→ **PROBLEM DETAILS**: Stopping at the line that holds "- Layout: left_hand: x", repeat the lines below exactly, starting from the very first and including that final line.

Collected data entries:
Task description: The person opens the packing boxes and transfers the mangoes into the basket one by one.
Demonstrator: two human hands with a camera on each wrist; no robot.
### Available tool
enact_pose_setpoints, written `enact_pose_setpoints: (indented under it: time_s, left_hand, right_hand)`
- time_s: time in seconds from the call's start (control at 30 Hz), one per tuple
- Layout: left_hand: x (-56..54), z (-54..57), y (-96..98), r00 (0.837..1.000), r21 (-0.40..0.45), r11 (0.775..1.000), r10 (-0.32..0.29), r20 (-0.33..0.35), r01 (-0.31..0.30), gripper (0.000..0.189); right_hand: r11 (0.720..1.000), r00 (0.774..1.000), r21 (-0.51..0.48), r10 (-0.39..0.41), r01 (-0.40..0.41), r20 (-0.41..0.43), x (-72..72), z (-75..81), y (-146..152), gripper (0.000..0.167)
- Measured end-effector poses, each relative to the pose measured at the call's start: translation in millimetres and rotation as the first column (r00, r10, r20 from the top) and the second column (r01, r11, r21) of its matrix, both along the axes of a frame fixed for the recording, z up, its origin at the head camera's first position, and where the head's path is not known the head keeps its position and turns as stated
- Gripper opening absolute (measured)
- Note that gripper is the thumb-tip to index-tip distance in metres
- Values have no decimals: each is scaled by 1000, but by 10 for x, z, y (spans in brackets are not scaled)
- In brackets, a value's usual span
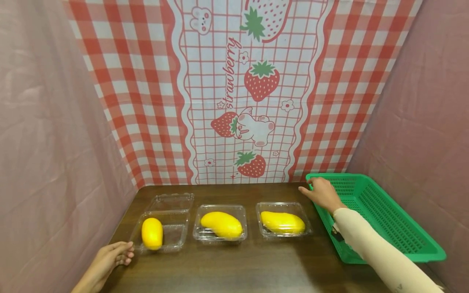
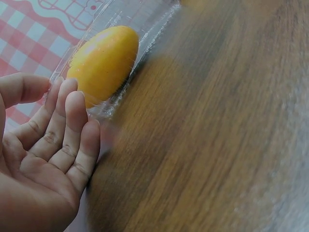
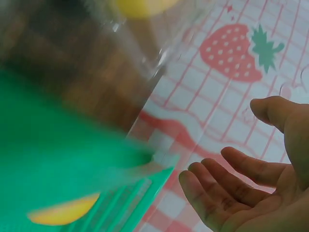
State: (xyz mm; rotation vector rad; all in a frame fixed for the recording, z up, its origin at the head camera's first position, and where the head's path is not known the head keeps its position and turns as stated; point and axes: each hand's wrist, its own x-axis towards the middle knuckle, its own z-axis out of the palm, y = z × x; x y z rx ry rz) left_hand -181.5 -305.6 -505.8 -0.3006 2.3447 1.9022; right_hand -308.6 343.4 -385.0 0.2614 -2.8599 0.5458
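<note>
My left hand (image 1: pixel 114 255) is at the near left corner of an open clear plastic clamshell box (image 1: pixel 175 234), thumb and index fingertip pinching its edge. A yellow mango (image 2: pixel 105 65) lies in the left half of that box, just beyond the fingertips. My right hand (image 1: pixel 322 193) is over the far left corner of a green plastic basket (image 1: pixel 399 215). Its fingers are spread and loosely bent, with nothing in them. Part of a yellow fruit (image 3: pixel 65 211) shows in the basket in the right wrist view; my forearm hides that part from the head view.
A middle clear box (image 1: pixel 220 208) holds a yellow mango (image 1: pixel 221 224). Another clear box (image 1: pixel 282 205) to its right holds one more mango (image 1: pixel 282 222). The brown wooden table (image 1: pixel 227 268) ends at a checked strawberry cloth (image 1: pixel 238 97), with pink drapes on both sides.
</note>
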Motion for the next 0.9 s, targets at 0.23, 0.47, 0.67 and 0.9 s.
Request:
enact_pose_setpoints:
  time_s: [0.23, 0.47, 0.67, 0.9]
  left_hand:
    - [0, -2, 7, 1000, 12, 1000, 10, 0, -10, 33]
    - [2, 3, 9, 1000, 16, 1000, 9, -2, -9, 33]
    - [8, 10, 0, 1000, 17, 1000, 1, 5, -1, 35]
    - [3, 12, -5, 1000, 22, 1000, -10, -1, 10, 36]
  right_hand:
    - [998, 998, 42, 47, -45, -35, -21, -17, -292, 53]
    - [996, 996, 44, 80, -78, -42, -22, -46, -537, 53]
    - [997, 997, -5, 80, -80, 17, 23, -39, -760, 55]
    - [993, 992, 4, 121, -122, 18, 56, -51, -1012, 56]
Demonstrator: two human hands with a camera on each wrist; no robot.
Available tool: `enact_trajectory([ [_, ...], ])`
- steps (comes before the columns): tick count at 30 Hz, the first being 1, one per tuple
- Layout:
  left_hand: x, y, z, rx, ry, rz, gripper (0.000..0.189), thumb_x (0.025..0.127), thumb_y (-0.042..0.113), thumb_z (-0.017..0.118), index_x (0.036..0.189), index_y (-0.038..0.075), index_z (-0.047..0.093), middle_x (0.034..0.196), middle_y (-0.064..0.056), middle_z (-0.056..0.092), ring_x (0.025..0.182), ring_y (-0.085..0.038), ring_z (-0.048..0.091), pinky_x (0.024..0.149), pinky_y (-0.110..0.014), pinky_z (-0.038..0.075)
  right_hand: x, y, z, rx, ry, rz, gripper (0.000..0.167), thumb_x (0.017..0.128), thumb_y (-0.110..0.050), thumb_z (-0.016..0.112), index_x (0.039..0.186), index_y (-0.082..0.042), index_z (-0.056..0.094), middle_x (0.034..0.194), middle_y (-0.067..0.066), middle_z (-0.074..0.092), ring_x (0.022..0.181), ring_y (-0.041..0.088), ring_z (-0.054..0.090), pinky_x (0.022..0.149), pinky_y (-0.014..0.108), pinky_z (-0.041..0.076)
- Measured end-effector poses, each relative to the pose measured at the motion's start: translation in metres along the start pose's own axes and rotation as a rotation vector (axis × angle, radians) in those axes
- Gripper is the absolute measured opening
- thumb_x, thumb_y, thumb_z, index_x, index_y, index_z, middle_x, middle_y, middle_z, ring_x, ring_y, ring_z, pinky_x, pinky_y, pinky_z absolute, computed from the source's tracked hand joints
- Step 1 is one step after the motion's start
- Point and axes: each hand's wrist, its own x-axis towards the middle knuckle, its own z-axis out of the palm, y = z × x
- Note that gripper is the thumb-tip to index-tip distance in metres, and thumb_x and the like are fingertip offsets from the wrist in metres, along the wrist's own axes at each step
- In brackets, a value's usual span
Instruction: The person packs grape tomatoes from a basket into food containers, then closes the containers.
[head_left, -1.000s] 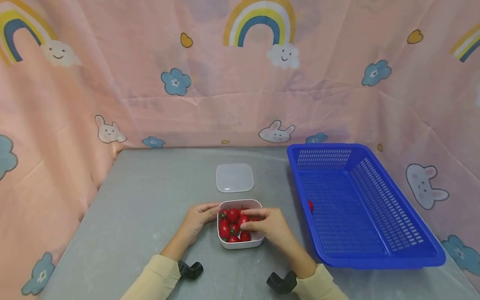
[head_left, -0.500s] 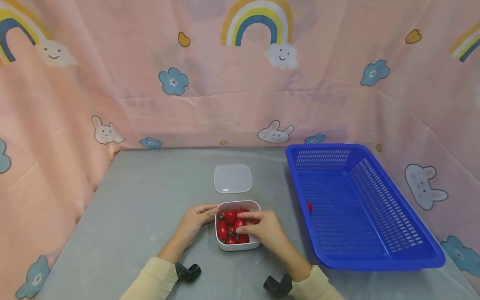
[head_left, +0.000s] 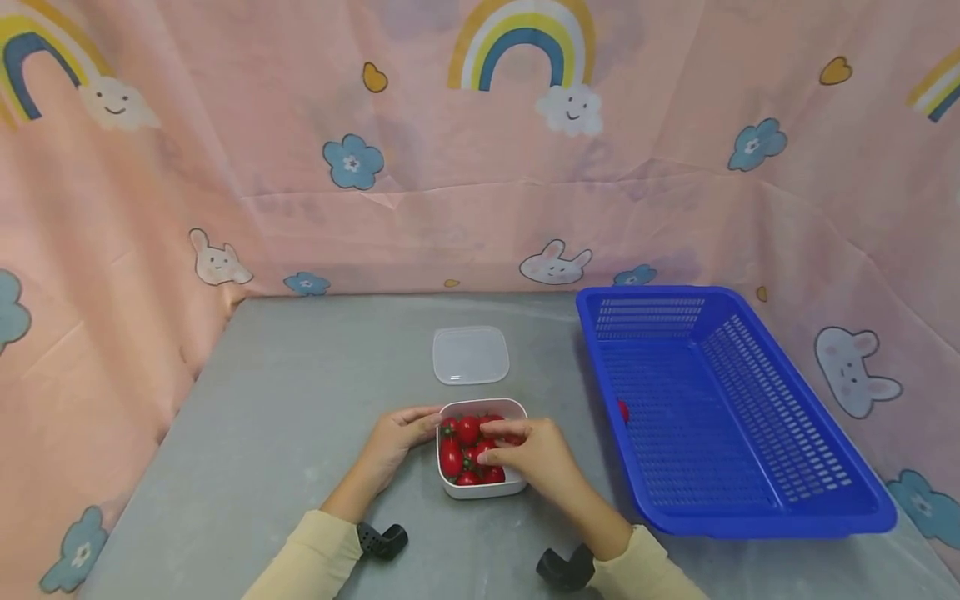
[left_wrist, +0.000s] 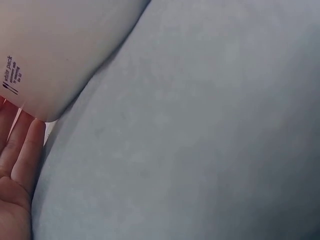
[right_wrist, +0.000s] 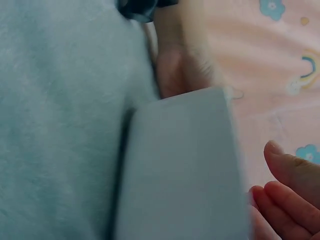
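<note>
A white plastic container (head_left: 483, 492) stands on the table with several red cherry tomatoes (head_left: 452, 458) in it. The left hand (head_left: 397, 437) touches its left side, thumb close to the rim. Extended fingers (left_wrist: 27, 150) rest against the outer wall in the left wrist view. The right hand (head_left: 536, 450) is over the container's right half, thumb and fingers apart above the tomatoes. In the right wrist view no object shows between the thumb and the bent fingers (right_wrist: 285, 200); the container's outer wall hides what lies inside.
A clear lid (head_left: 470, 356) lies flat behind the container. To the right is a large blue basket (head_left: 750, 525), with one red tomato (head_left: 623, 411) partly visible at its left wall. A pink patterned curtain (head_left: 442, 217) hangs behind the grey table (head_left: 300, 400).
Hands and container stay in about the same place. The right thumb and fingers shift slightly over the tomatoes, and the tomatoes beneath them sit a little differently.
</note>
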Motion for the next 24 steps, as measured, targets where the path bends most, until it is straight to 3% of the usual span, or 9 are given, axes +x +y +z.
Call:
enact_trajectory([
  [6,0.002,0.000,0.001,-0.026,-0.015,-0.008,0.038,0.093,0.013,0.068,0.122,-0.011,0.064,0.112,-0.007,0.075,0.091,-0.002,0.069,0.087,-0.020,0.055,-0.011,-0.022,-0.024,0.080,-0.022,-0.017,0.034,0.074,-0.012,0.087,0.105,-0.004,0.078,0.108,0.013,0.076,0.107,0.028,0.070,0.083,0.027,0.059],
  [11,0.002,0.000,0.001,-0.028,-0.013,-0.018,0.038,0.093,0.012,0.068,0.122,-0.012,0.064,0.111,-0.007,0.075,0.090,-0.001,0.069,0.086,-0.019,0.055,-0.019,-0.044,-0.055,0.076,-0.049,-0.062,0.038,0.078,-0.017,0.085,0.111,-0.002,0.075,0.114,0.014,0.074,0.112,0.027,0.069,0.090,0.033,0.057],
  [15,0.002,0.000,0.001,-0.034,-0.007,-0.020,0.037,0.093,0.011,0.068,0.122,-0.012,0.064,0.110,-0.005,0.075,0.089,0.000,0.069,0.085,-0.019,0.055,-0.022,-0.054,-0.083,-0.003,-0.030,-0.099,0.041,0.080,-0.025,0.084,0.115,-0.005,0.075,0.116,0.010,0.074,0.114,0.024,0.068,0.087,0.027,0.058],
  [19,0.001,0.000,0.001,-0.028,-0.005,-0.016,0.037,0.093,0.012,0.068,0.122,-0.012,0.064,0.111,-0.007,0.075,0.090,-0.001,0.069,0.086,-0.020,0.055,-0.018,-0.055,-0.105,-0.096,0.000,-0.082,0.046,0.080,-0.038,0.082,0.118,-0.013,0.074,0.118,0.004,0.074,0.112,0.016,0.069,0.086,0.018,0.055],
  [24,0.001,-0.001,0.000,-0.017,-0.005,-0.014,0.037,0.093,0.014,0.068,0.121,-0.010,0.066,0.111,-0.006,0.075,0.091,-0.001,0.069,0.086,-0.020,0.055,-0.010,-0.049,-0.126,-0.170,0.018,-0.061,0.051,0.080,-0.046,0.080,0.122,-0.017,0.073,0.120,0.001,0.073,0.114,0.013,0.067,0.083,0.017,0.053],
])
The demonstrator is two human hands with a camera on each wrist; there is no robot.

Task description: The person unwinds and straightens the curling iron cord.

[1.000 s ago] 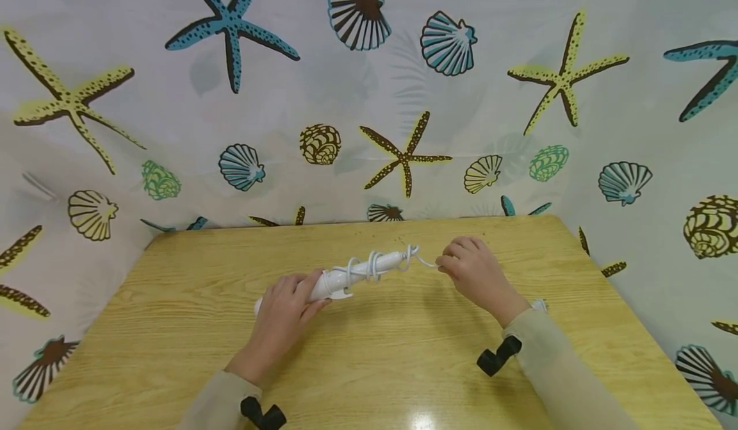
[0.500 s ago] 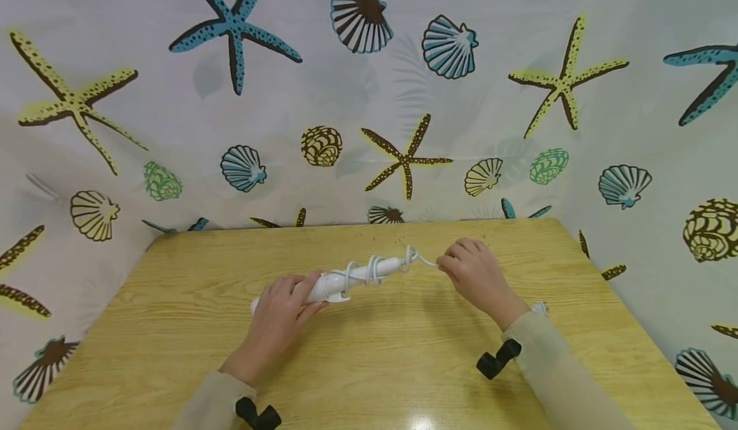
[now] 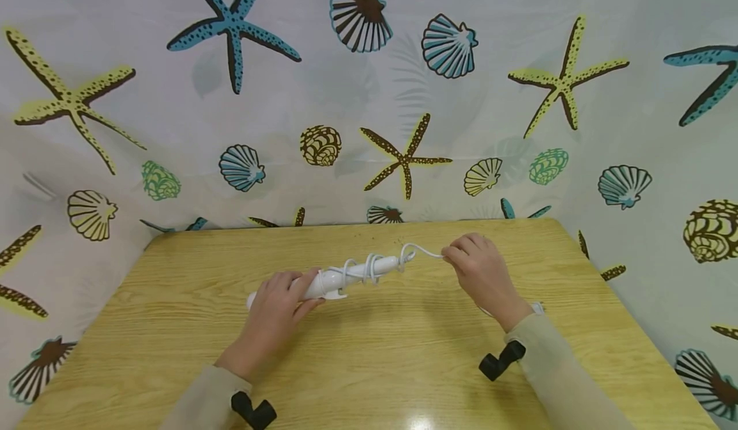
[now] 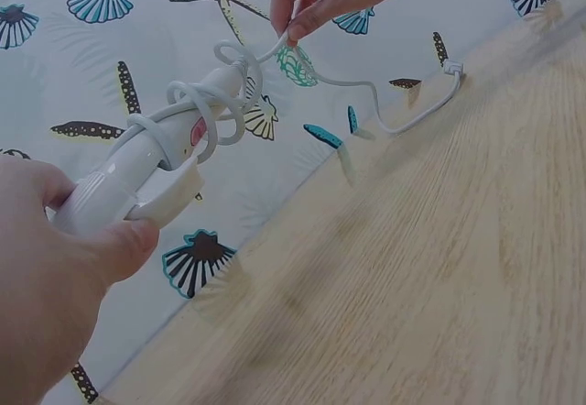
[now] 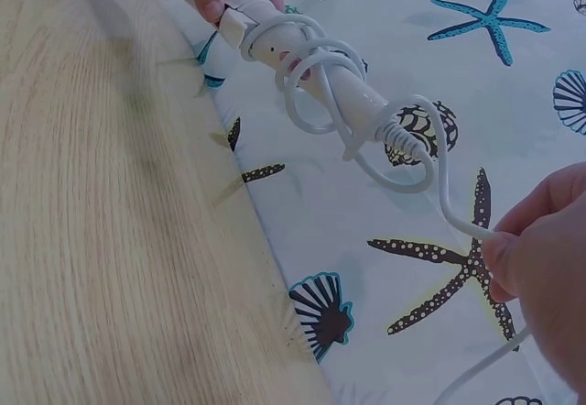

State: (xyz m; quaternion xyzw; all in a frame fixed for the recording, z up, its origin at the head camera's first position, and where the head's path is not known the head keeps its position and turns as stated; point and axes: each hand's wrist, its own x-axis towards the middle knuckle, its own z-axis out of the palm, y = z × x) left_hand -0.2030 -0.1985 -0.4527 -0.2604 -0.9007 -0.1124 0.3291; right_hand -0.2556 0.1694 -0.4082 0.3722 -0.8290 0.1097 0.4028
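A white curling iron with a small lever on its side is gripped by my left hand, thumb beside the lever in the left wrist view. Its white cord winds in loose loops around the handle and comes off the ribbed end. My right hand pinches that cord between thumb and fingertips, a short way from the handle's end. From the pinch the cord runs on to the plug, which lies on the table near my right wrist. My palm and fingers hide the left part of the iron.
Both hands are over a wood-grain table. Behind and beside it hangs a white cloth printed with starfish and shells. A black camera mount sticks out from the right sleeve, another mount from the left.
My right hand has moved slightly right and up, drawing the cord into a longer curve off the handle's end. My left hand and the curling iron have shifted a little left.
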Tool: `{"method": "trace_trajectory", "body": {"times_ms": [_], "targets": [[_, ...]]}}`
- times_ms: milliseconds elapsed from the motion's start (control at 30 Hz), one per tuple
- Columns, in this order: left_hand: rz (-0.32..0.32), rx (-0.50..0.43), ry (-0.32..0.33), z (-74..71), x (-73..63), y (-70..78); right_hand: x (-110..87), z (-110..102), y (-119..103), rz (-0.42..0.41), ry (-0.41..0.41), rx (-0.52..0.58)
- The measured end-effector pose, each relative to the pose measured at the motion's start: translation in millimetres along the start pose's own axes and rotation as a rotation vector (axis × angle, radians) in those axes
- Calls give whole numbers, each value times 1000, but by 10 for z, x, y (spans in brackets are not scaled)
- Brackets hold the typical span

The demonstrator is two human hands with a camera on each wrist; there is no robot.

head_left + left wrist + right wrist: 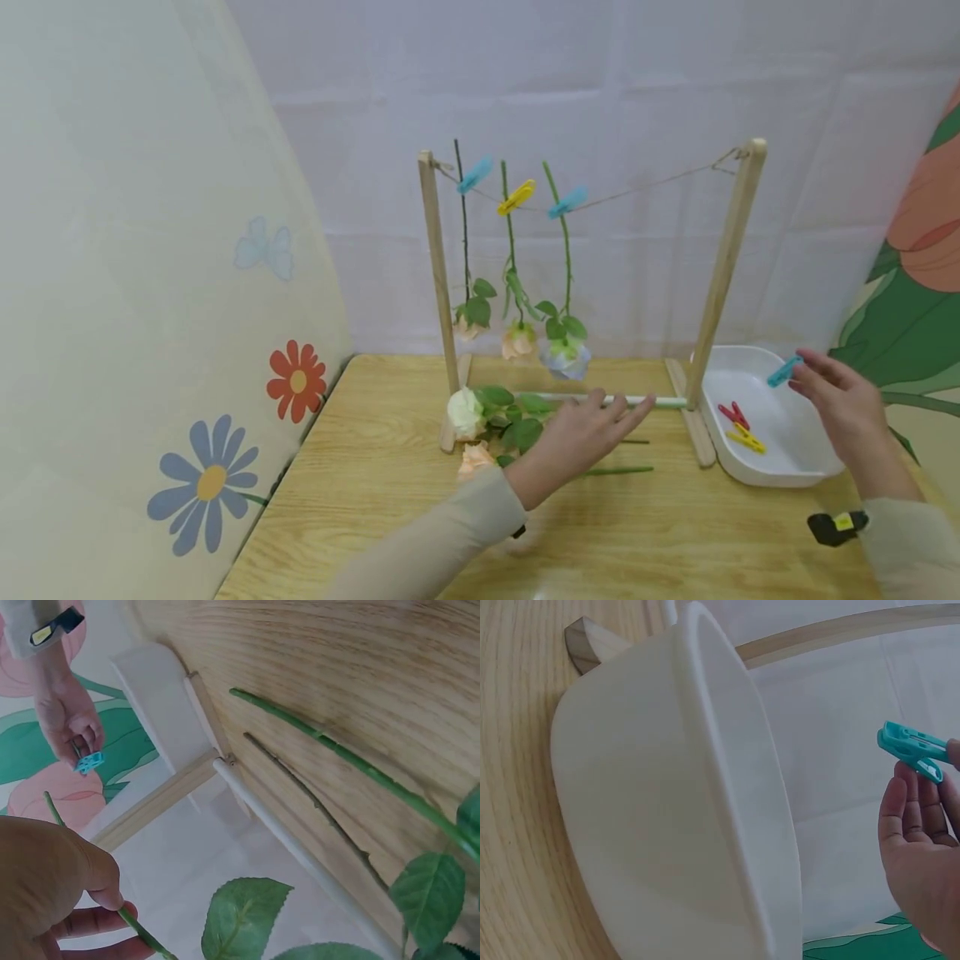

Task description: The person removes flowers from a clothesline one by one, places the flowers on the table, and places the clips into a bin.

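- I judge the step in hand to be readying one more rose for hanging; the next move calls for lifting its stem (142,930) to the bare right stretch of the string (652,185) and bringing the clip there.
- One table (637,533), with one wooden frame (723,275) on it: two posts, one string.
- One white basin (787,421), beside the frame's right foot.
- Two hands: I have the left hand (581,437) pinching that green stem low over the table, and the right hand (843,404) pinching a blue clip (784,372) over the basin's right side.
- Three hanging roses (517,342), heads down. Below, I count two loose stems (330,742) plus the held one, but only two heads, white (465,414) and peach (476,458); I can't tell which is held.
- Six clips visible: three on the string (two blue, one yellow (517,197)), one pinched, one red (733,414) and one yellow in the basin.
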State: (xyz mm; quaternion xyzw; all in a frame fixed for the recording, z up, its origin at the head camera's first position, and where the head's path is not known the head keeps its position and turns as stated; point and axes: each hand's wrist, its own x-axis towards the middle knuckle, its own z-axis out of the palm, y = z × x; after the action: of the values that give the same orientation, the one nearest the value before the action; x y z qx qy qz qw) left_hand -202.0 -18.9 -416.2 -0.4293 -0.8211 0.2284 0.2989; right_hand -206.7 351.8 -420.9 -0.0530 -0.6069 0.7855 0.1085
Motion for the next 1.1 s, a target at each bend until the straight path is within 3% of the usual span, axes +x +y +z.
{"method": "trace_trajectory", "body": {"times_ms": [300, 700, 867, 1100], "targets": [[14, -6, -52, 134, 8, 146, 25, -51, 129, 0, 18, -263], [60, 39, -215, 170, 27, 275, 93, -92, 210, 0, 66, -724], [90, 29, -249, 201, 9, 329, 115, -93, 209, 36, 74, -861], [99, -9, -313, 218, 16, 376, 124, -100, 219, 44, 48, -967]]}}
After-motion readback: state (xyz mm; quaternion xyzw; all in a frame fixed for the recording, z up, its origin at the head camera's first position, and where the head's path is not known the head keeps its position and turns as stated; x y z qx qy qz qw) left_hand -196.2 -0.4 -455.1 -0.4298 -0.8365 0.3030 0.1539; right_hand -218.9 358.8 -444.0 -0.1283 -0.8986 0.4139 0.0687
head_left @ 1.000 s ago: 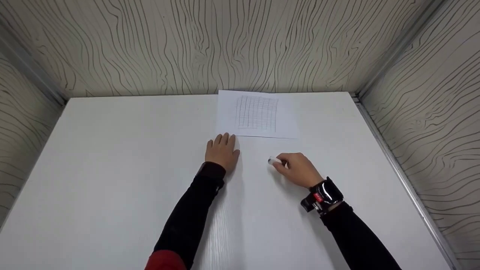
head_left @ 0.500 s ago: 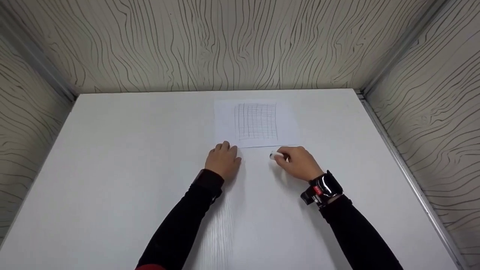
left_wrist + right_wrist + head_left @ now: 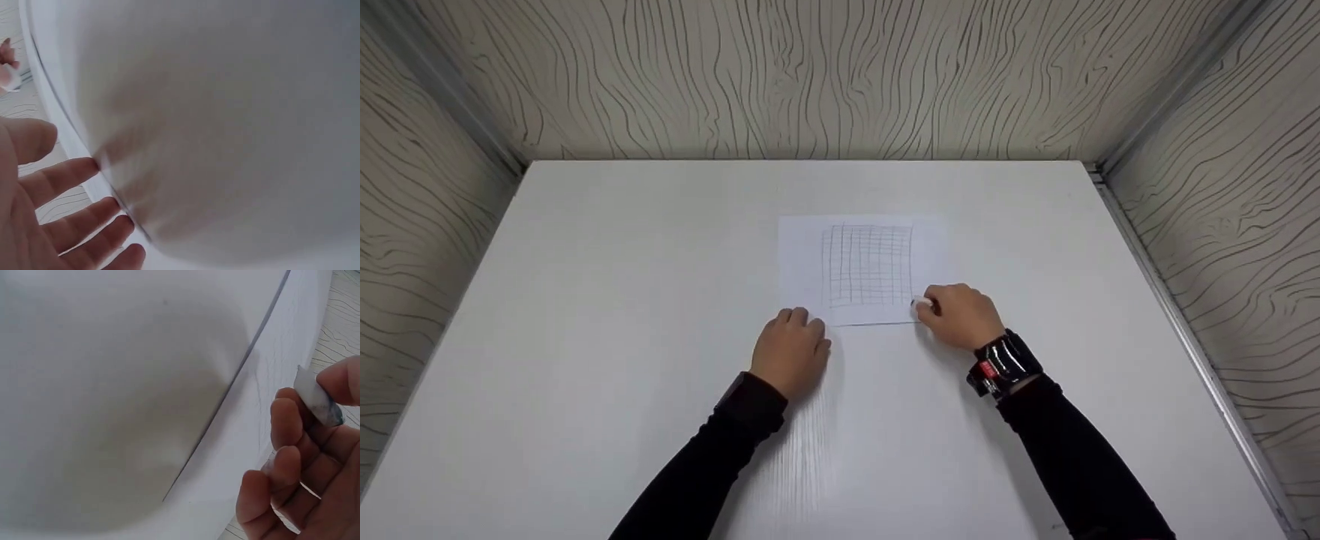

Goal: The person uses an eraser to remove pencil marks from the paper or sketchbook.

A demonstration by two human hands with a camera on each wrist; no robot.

→ **SOLUTION**:
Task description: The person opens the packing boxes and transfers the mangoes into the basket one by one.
Demonstrator: two human hands with a camera on each wrist; no robot.
### Available tool
enact_pose_setpoints, written `enact_pose_setpoints: (indented under it: time_s, left_hand, right_hand)`
- time_s: time in seconds from the call's start (control at 30 Hz), one per tuple
- Layout: left_hand: x (-56..54), z (-54..57), y (-96..98), r00 (0.837..1.000), r21 (-0.40..0.45), r11 (0.775..1.000), r10 (-0.32..0.29), r20 (-0.33..0.35), r01 (-0.31..0.30), gripper (0.000..0.189); right_hand: r11 (0.720..1.000), r00 (0.774..1.000), r21 (-0.51..0.48), r10 (-0.39..0.41), r01 (-0.40..0.41), r20 (-0.41..0.43), x (-72..72), z (-75..81), y (-146..152), gripper (0.000..0.167)

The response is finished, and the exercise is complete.